ATLAS and the Video Analysis Framework Group

In 2016, a geographically-distributed group of science teacher educators from across the U.S. was brought together through a project spearheaded by the National Board for Professional Teaching Standards (NBPTS). The overarching goal of this collaborative was to identify best practices for using the NBPTS Accomplished Teaching, Learning And Schools™ (ATLAS) video library to support the preparation of science teachers. ATLAS ( provides a collection of authentic video cases that feature National Board Certified Teachers. ATLAS is available as a subscription service, and the cost for this service is based on the size of the subscribing organization and the length of the subscription. Each case within ATLAS includes an uninterrupted video clip from real classroom teaching, instructional materials that supported that teaching, and a commentary written by the teacher about their instructional context, planning process, analysis of the video, and reflection on the instruction. At present, ATLAS includes over 1300 video cases, including 334 cases around science instruction (91 at the elementary level and 243 at the secondary level). The collaborative formed through the NBPTS project sought to identify or develop a viable framework for guiding the use of the ATLAS video library in science teacher education and professional development.

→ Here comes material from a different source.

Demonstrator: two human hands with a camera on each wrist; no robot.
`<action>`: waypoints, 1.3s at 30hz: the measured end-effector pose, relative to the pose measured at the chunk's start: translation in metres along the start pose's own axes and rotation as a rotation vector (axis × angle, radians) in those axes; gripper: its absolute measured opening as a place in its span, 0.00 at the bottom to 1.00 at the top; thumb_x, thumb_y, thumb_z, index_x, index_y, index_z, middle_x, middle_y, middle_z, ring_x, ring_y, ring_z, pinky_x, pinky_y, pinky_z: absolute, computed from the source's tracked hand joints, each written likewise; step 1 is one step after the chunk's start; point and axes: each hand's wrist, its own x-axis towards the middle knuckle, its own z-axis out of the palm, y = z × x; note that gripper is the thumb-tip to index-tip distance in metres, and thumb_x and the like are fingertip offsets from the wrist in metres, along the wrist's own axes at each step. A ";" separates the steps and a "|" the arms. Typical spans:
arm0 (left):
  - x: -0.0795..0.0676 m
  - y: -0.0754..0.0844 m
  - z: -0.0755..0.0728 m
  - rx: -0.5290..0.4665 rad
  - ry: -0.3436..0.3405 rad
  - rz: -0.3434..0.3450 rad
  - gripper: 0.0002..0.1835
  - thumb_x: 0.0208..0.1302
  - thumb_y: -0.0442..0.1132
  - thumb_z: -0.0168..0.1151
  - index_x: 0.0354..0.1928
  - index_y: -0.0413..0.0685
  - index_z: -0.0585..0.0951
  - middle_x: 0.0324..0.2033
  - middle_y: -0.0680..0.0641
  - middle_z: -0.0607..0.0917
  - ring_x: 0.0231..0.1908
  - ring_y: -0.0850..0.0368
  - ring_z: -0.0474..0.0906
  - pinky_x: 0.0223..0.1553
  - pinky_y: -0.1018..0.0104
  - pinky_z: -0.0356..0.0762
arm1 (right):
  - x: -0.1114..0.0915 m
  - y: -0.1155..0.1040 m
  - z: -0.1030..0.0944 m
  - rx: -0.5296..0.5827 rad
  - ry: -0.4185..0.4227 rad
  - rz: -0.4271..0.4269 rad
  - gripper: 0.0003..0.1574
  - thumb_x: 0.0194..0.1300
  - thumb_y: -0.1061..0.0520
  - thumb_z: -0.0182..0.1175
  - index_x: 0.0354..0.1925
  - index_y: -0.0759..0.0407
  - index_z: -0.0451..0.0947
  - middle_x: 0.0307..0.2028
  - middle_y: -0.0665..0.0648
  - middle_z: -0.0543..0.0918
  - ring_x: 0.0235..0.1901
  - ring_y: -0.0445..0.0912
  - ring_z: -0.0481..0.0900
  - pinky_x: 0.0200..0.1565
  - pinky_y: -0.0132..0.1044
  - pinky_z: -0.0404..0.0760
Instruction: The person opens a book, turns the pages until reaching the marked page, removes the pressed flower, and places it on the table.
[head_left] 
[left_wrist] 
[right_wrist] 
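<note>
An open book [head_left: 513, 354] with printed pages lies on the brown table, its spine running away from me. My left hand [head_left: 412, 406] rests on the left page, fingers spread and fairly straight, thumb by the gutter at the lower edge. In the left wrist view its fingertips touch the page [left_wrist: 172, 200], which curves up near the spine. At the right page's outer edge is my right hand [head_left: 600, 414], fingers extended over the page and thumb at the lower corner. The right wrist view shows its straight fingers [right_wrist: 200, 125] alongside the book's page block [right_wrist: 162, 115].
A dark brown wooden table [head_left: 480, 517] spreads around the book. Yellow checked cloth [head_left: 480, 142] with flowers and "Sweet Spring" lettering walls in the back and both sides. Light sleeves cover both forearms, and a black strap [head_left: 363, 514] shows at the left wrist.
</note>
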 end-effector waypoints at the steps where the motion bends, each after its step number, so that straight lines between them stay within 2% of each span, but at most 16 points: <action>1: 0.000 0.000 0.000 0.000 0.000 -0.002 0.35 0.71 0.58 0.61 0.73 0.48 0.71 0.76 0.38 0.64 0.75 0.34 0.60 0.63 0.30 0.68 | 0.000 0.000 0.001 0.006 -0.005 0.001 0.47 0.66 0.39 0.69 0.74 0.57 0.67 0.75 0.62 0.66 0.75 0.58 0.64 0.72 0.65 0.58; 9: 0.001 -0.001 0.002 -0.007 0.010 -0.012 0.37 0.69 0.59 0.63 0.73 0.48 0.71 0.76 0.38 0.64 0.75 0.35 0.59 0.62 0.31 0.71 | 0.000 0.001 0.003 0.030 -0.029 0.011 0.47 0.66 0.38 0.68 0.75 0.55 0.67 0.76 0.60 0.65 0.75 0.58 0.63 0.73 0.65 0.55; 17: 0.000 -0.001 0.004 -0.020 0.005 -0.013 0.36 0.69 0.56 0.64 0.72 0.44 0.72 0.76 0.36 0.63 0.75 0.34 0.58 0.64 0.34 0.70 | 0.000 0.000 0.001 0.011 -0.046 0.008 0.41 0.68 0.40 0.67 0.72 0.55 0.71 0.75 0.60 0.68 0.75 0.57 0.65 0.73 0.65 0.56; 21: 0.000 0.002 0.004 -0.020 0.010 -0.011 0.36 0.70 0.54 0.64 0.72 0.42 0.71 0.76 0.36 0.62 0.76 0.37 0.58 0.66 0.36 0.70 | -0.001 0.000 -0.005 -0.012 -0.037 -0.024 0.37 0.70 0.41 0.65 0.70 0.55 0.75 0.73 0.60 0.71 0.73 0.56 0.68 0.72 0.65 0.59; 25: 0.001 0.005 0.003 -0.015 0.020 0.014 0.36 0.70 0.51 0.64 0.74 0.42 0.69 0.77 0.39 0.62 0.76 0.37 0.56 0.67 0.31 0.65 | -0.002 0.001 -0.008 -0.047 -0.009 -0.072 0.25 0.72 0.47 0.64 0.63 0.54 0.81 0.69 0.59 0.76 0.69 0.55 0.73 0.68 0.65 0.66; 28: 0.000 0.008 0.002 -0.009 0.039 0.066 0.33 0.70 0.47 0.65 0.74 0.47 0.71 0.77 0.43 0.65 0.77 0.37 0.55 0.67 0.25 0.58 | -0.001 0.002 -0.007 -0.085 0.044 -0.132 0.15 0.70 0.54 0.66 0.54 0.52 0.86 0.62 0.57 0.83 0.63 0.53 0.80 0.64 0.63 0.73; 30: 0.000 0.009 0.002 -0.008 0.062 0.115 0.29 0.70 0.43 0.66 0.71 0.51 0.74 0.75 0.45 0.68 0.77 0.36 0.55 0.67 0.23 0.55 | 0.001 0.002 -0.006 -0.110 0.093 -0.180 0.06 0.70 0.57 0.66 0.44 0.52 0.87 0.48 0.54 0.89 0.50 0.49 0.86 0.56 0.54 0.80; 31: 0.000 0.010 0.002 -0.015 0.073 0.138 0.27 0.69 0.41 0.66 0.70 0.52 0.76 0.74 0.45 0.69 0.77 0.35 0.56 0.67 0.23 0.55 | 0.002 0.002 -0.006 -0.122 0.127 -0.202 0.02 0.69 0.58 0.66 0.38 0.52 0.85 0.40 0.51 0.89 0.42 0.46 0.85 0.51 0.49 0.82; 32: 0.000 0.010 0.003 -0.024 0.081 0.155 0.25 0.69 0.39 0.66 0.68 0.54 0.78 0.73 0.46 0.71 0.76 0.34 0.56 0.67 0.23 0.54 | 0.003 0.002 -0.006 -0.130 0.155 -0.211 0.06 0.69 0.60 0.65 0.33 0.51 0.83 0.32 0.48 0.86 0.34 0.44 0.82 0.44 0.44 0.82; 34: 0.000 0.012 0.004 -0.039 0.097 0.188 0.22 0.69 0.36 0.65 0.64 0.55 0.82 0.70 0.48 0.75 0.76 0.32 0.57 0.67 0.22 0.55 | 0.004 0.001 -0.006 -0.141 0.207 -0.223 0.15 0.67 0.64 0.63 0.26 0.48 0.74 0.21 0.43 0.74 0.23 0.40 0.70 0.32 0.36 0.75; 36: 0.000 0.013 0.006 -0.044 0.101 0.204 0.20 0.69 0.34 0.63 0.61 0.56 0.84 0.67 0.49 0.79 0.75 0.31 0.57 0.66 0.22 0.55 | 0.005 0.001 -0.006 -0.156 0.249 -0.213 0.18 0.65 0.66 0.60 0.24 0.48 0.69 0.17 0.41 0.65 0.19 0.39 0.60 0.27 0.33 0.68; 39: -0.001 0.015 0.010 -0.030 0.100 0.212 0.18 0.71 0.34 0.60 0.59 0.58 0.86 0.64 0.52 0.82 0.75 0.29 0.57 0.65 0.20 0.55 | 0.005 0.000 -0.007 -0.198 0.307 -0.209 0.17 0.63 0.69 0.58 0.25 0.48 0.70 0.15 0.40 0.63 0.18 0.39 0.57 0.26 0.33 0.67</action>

An initial review of the literature highlighted multiple frameworks associated with the use of video analysis for teacher preparation and professional development. For instance, Chan and Harris (2005) developed a framework that outlined the cognitive activities used by teachers as they engaged in video ethnography. Van Es and Sherin’s (2002) framework provided ideas for scaffolding pre- and in-service teachers in “learning to notice” — a skill they argue is central to being able to analyze video. Van Es, Tunney, Goldsmith, and Seago (2014) and Gelfuso (2016) both devised frameworks that focused on the facilitation of video tasks, with the former emphasizing video analysis and its use with in-service teachers and the latter concentrating on video reflection and its use with pre-service teachers. Finally, Kang and van Es (2018) created a framework for addressing design principles for the use of video, including such elements as articulating broad learning goals, selecting a clip, and designing a task.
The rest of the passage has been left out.